0003-templatize.diff | Explore in Territory

diff --git a/third_party/rapidhash/rapidhash.h b/third_party/rapidhash/rapidhash.h
index d71dc5161f128..1a577c443a66e 100644
--- a/third_party/rapidhash/rapidhash.h
+++ b/third_party/rapidhash/rapidhash.h
@@ -43,8 +43,99 @@
 #include <tuple>
 #include <utility>
 
+#include "base/check_op.h"
 #include "base/compiler_specific.h"
 
+// Chromium has some local modifications to upstream rapidhash,
+// mostly around the concept of HashReaders (including slightly
+// more comments for ease of understanding). Generally, rapidhash
+// hashes bytes without really caring what these bytes are,
+// but often in Chromium, we want to hash _strings_, and strings
+// can have multiple representations. In particular, the WTF
+// StringImpl class (and by extension, String and AtomicString)
+// can have three different states:
+//
+//   1. Latin1 (or ASCII) code points, in 8 bits per character (LChar).
+//   2. The same code points, in 16 bits per character (UChar).
+//   3. Strings actually including non-Latin1 code points, in 16 bits
+//      per character (UChar, UTF-16 encoding).
+//
+// The problem is that we'd like to hash case #1 and #2 to actually
+// return the same hash. There are several ways we could deal with this:
+//
+//   a) Just ignore the problem and hash everything as raw bytes;
+//      case #2 is fairly rare, and some algorithms (e.g. opportunistic
+//      deduplication) could live with some false negatives.
+//   b) Expand all strings to UTF-16 before hashing. This was the
+//      strategy for the old StringHasher (using SuperFastHash),
+//      as it naturally worked in 16-bit increments and it is probably
+//      the simplest. However, this both halves the throughput of the
+//      hasher and incurs conversion costs.

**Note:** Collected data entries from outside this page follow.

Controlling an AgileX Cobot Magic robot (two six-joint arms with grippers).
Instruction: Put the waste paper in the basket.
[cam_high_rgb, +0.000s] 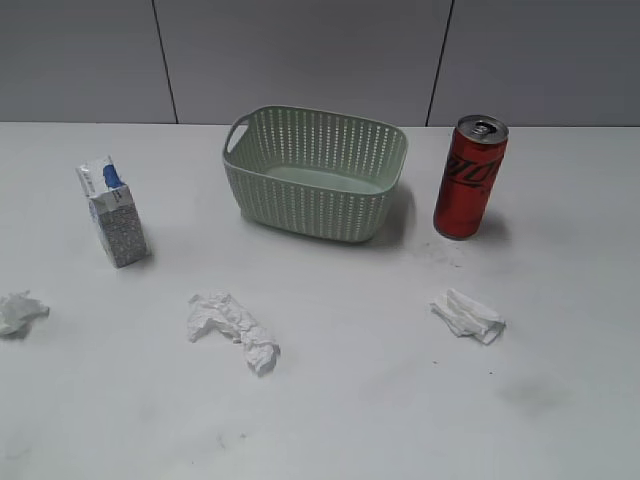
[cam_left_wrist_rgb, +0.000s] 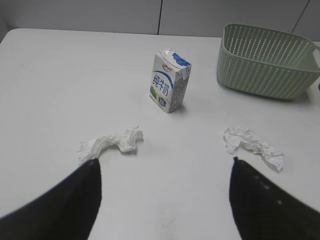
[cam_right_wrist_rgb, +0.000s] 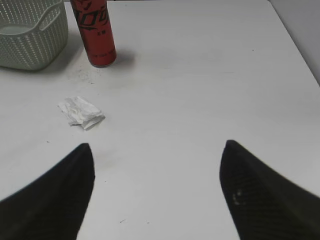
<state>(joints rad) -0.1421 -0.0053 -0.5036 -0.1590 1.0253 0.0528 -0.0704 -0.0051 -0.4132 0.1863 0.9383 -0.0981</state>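
Observation:
The pale green basket (cam_high_rgb: 318, 190) stands empty at the back middle of the white table; it also shows in the left wrist view (cam_left_wrist_rgb: 265, 62) and the right wrist view (cam_right_wrist_rgb: 30, 35). Three crumpled white paper wads lie on the table: a small one at the far left (cam_high_rgb: 20, 311) (cam_left_wrist_rgb: 110, 142), a long stringy one front of centre (cam_high_rgb: 232, 327) (cam_left_wrist_rgb: 252, 146), and one at the right (cam_high_rgb: 467, 315) (cam_right_wrist_rgb: 81, 112). My left gripper (cam_left_wrist_rgb: 162, 165) is open and empty, above bare table between two wads. My right gripper (cam_right_wrist_rgb: 156, 147) is open and empty, right of the third wad. Neither gripper shows in the exterior view.
A red can (cam_high_rgb: 470, 178) (cam_right_wrist_rgb: 94, 31) stands upright right of the basket. A white-and-blue packet (cam_high_rgb: 113, 212) (cam_left_wrist_rgb: 170, 81) stands upright left of the basket. The table's right edge (cam_right_wrist_rgb: 295, 45) runs along the right wrist view.

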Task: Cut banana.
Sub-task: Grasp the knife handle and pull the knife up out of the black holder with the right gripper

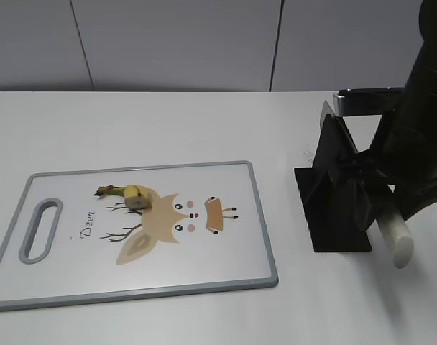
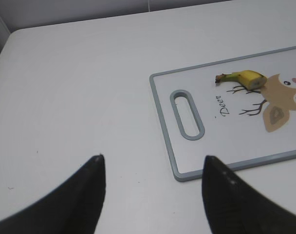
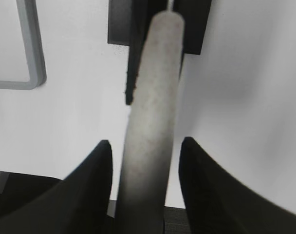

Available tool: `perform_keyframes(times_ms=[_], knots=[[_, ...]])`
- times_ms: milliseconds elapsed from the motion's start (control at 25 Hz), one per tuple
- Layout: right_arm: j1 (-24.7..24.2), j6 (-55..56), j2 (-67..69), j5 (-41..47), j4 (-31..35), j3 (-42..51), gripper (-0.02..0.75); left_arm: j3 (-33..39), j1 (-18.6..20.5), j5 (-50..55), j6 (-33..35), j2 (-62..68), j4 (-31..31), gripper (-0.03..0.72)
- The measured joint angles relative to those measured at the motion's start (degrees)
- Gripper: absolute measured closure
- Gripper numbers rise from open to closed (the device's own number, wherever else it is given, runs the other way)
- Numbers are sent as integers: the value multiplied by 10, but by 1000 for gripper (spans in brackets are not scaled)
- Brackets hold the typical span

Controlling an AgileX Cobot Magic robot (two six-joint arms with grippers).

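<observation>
Right hand [image 3: 144,161] straddles the pale knife handle [image 3: 150,122] at the black rack [image 1: 335,194], grip not confirmed, your left hand [image 2: 153,168] idles open, and the banana stub [image 1: 129,194] on the cutting board [image 1: 226,277] looks soft, light, slippery: pin its stem end.

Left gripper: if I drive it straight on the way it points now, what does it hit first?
Bare table first, probably. The left gripper is open and aimed left of the cutting board; its right fingertip may clip the board's near corner. Depth is unclear.
</observation>
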Motion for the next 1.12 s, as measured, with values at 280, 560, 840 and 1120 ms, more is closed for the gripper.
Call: perform_keyframes(times_ms=[280, 560, 840, 1120], knots=[[0, 4, 6, 3, 8, 0, 422, 0, 0, 0, 0, 0, 0, 97], [0, 13, 20, 15, 19, 0, 564, 0, 0, 0, 0, 0, 0, 97], [0, 15, 0, 10, 17, 0, 564, 0, 0, 0, 0, 0, 0, 97], [0, 18, -64, 15, 14, 1, 564, 0, 0, 0, 0, 0, 0, 97]])
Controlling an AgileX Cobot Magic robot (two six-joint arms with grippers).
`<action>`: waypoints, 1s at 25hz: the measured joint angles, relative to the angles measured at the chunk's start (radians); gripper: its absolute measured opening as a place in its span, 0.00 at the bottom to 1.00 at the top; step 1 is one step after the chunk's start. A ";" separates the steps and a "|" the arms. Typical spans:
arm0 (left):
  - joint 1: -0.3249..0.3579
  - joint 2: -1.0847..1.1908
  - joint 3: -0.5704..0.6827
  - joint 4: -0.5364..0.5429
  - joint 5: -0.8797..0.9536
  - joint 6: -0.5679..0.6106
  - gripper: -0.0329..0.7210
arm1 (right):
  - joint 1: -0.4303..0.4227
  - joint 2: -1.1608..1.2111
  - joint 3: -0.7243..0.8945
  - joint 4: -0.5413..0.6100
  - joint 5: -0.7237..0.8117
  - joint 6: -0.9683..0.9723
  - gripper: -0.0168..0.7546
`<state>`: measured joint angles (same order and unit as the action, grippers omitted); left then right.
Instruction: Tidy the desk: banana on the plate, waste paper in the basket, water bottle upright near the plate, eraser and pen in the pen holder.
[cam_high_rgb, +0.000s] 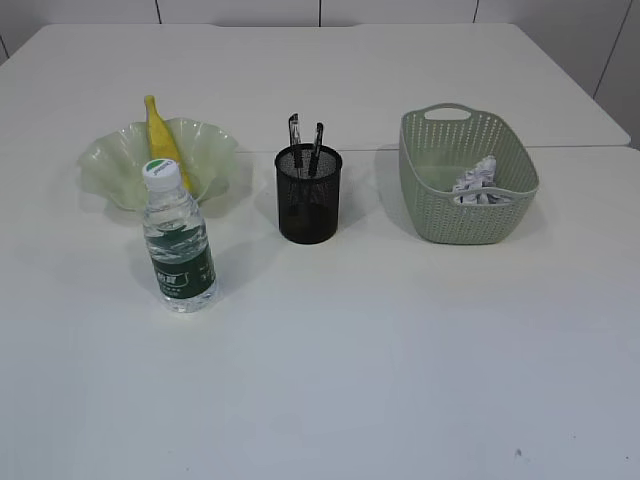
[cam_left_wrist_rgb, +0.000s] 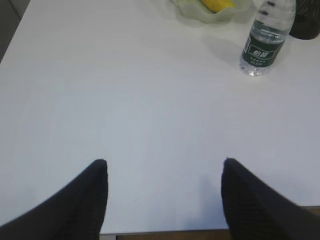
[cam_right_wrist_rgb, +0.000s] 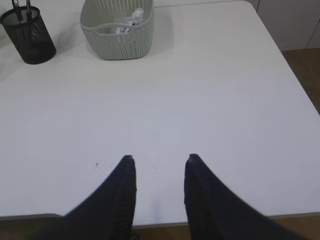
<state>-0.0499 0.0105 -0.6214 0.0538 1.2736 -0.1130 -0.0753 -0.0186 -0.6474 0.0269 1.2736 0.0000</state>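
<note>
The yellow banana (cam_high_rgb: 162, 135) lies on the pale green ruffled plate (cam_high_rgb: 110, 165) at the back left. Just in front of the plate the water bottle (cam_high_rgb: 179, 240) stands upright. Two pens (cam_high_rgb: 305, 145) stick out of the black mesh pen holder (cam_high_rgb: 309, 195) in the middle; the eraser is hidden. Crumpled waste paper (cam_high_rgb: 478, 185) rests inside the sage green basket (cam_high_rgb: 465, 215) on the right. Neither arm appears in the exterior view. My left gripper (cam_left_wrist_rgb: 165, 161) hangs open and empty over the desk's near edge, far from the bottle (cam_left_wrist_rgb: 265, 40). My right gripper (cam_right_wrist_rgb: 160, 157) is open and empty, also near the front edge.
The white desk (cam_high_rgb: 400, 360) has a seam running across behind the plate and basket. In the right wrist view the desk's right edge (cam_right_wrist_rgb: 295, 75) and brown floor show. The desk's front edge lies directly under both grippers.
</note>
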 joint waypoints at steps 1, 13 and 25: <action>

+//   c) Detect #2 and convert those cases to #1 (UTF-16 to Latin1
+//      conversion), and apart from that, juts hash bytes.
+//
+// b) is used in e.g. CaseFoldingHash, but c) is the one we use the most
+// often. Most strings that we want to hash are 8-bit (e.g. HTML tags), so
+// that makes the common case fast. And for UChar strings, it is fairly fast
+// to make a pre-pass over the string to check for the existence of any
+// non-Latin1 characters. Of course, #1 and #3 can just be hashed as raw
+// bytes, as strings from those groups can never be equal anyway.
+//
+// To support these 8-to-16 and 16-to-8 conversions, and also things like
+// lowercasing on the fly, we have modified rapidhash to be templatized
+// on a HashReader, supplying bytes to the hash function. For the default
+// case of just hashing raw bytes, this is simply reading. But for other
+// conversions, the reader is doing slightly more work, such as packing
+// or unpacking. See e.g. ConvertTo8BitHashReader in string_hasher.h.
+//
+// Note that this reader could be made constexpr if we needed to evaluate
+// hashes at compile-time.
+struct PlainHashReader {
+  // If this is different from 1 (only 1, 2 and 4 are really reasonable
+  // options), it means the reader consumes its input at a faster rate than
+  // would be normally expected. For instance, if it is 2, it means that when
+  // the reader produces 64 bits, it needs to move its input 128 bits
+  // ahead. This is used when e.g. a reader converts from UTF-16 to ASCII,
+  // by removing zeros. The input length must divide the compression factor.
+  static constexpr unsigned kCompressionFactor = 1;
+
+  // This is the opposite of kExpansionFactor. It does not make sense to have
+  // both kCompressionFactor and kExpansionFactor different from 1.
+  // The output length must divide the expansion factor.
+  static constexpr unsigned kExpansionFactor = 1;
+
+  // Read 64 little-endian bits from the input, taking into account
+  // the expansion/compression if relevant. Unaligned reads must be
+  // supported.
+  static inline uint64_t Read64(const uint8_t* p) {
+    uint64_t v;
+    memcpy(&v, p, 8);
+    return v;
+  }
+
+  // Similarly, read 32 little-endian (unaligned) bits. Note that
+  // this must return uint64_t, _not_ uint32_t, as the hasher assumes
+  // it can freely shift such numbers up and down.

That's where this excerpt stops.